=== Your objective ===
Which of the lines in the data below contain the string "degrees"? Copy each of them.

=== Information shown ===
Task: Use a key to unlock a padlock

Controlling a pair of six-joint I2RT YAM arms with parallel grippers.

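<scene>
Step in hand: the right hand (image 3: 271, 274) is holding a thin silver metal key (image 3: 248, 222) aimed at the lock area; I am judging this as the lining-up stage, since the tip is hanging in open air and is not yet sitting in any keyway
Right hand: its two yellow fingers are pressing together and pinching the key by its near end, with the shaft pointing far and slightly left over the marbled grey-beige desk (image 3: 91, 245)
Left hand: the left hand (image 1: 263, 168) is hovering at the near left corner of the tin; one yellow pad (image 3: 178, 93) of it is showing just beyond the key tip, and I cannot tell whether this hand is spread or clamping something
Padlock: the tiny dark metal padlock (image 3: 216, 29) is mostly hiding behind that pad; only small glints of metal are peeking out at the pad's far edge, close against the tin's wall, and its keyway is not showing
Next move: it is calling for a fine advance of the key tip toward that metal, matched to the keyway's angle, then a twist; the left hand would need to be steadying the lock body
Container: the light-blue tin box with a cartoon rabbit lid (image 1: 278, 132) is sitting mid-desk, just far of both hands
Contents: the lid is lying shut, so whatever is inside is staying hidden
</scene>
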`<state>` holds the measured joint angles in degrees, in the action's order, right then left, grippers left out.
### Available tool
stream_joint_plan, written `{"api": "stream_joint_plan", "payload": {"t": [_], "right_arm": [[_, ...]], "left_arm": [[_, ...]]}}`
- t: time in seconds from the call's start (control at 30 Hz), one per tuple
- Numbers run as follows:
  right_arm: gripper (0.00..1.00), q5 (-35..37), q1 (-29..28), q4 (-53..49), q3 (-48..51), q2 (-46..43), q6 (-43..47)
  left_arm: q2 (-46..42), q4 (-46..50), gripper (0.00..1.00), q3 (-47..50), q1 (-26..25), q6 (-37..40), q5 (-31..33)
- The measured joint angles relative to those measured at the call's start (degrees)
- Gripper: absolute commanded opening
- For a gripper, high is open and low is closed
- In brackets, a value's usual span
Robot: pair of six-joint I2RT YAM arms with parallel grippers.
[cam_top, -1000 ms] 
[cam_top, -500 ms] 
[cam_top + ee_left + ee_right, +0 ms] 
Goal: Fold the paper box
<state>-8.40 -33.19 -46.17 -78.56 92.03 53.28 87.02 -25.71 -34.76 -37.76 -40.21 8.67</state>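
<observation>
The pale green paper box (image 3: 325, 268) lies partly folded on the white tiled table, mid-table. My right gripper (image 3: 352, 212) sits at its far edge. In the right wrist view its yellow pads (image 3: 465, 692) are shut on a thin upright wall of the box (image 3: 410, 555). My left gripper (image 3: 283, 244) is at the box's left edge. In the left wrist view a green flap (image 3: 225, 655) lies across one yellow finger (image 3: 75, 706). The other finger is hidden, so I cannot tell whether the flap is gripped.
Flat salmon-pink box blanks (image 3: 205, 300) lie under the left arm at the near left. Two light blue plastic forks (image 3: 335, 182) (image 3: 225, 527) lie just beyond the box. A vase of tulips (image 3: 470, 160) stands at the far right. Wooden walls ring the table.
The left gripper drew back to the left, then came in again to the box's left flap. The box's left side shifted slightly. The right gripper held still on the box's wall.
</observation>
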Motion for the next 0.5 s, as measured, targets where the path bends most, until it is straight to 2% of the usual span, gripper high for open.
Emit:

=== Solution to this problem ===
`<state>` holds the measured joint angles in degrees, in the action's order, right then left, grippers left out.
- The measured joint angles relative to those measured at the call's start (degrees)

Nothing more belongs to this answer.